Please print exactly the lines below, from the start of the material up to and including the line with "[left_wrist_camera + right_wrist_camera", but none of the pictures.

>>>

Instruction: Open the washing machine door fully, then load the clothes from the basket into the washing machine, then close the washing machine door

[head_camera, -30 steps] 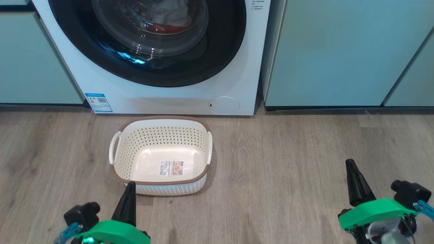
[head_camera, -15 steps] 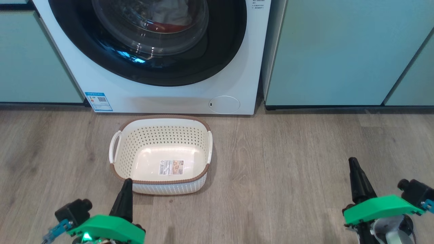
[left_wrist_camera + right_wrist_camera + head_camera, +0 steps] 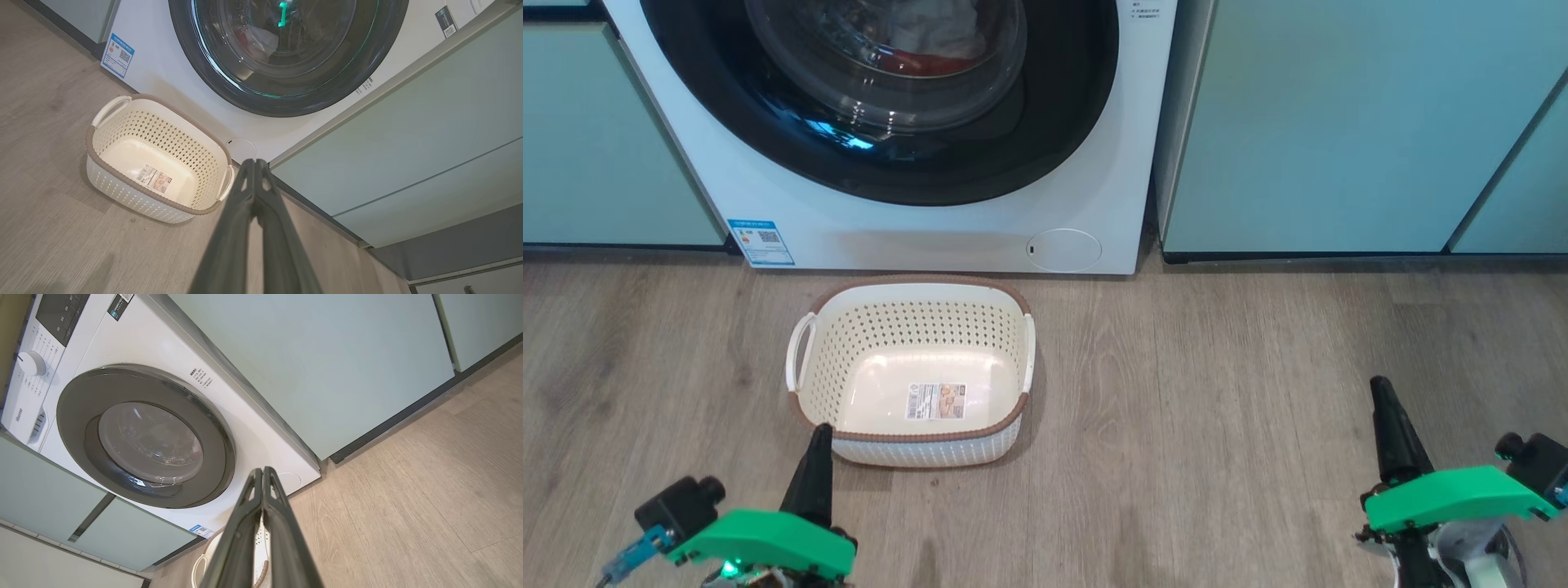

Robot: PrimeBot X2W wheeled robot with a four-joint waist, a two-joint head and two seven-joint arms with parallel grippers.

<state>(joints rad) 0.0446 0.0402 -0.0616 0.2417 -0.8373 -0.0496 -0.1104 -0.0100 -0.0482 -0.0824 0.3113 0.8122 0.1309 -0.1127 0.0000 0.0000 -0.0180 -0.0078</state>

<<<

** EXPECTED ANSWER **
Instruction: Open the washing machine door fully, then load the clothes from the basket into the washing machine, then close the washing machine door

[head_camera, -30 steps] 
[head_camera, -15 steps] 
[left_wrist_camera + right_wrist_camera + head_camera, +0 steps] 

This finishes the output.